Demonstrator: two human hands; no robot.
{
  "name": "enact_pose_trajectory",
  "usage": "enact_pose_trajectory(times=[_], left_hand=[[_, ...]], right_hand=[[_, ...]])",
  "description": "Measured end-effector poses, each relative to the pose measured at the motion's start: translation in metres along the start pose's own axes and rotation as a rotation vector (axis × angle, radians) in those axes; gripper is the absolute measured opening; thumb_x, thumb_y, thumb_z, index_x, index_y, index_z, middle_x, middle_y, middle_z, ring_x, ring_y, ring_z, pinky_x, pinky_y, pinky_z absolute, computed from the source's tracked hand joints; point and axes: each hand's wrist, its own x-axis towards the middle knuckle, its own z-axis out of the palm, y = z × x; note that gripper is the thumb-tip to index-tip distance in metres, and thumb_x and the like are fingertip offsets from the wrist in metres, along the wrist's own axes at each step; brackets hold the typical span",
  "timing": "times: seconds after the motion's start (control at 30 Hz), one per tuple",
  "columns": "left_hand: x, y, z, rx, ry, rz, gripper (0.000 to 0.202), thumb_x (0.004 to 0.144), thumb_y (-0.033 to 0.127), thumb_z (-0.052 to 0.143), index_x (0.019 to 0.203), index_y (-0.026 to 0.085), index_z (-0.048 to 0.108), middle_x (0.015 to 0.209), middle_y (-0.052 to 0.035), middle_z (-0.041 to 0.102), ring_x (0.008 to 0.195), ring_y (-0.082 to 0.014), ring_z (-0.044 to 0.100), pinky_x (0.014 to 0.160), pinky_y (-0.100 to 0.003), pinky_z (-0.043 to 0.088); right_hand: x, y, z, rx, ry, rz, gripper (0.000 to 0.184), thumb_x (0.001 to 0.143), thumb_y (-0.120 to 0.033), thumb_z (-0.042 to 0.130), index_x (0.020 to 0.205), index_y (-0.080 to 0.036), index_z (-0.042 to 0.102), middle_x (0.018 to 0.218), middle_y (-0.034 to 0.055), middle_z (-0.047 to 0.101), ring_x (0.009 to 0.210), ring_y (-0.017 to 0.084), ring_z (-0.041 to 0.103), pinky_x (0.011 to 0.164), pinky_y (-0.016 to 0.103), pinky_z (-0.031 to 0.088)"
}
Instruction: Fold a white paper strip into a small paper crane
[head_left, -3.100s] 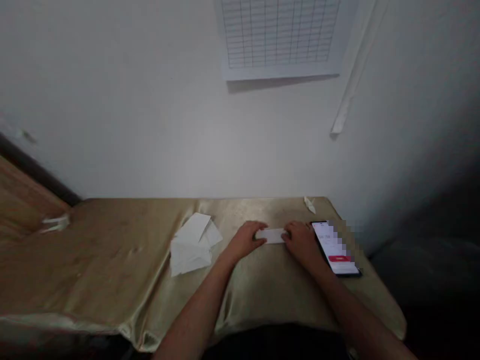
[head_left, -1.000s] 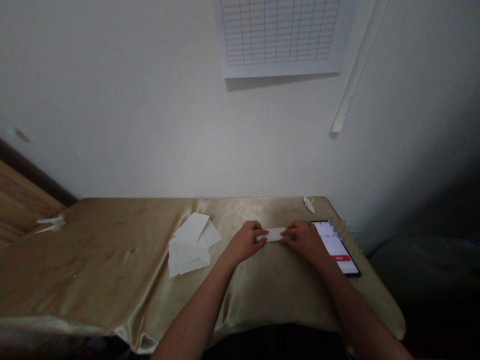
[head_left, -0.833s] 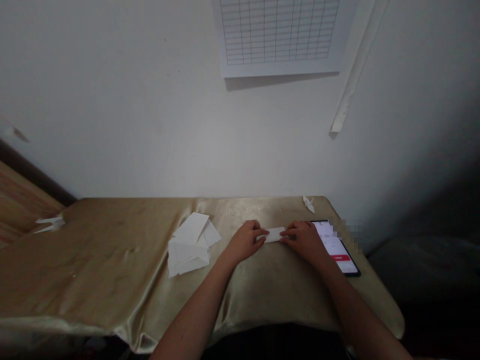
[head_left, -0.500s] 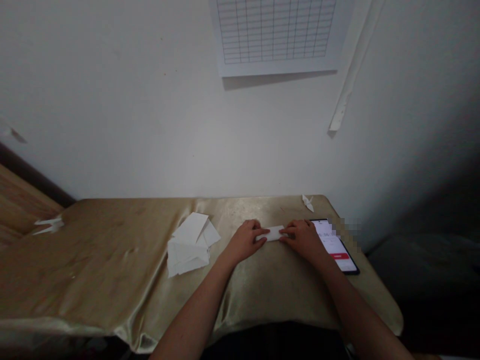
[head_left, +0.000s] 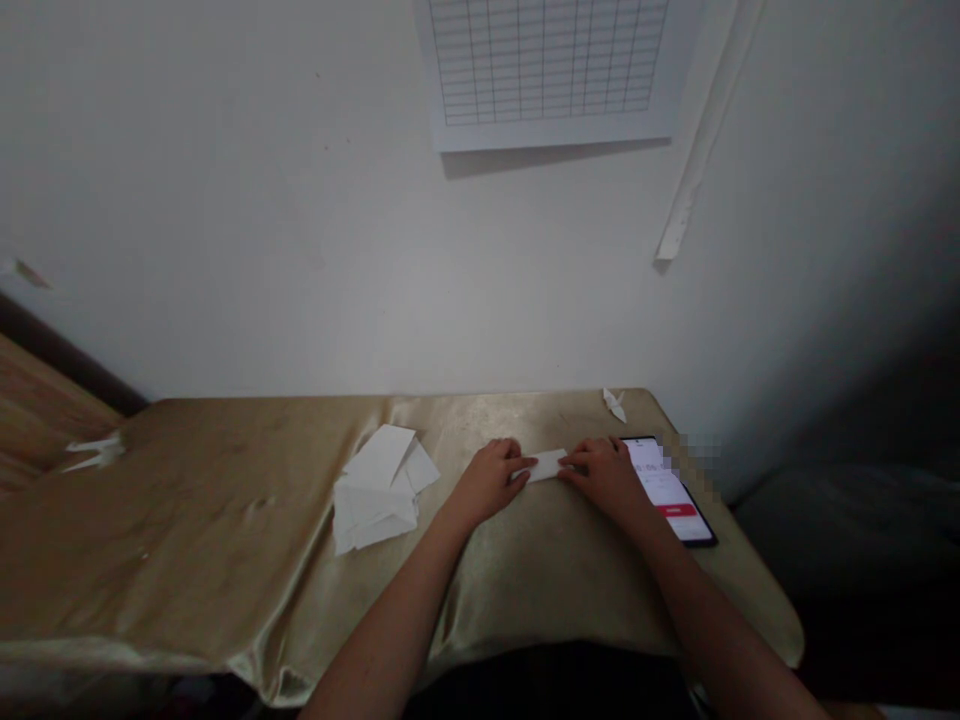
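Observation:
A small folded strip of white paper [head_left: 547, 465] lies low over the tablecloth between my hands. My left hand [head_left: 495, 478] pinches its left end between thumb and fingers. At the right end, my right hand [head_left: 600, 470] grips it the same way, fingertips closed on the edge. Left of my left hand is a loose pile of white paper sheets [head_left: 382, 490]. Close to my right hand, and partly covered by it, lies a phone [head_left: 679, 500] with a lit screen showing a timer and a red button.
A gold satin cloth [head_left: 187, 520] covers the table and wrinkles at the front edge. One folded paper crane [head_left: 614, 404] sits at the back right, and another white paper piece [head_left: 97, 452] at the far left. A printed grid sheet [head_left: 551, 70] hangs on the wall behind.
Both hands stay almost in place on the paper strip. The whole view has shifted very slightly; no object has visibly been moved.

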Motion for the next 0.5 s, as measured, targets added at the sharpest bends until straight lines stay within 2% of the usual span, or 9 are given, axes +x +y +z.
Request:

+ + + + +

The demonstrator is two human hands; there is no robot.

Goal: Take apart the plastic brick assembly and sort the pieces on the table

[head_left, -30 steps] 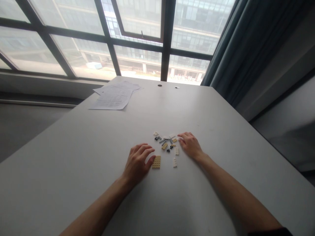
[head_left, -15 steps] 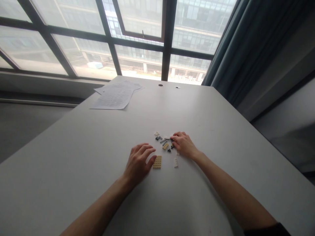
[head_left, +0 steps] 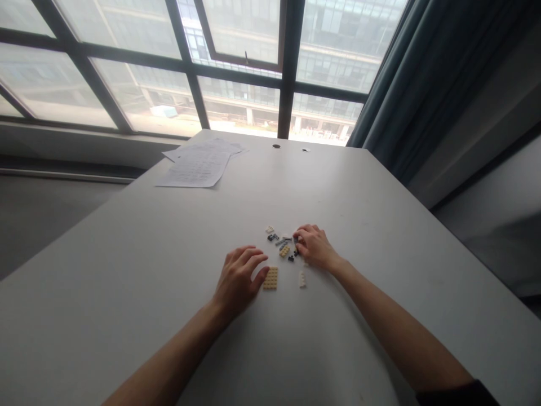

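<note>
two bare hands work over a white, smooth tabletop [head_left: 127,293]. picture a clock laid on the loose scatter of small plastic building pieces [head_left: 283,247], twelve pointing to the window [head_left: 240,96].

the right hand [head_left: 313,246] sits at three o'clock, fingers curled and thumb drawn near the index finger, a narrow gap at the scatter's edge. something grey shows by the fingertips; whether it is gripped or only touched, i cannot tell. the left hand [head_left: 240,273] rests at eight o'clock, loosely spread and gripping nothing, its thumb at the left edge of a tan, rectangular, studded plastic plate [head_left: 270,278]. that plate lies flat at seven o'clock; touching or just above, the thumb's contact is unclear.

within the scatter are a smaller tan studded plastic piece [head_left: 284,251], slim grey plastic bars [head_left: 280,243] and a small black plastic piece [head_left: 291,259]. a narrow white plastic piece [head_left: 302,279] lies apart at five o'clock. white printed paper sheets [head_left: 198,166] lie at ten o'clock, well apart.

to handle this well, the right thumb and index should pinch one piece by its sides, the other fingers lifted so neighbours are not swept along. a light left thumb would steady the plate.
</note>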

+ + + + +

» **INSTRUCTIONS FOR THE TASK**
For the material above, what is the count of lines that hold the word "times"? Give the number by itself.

» **EXERCISE RESULT**
2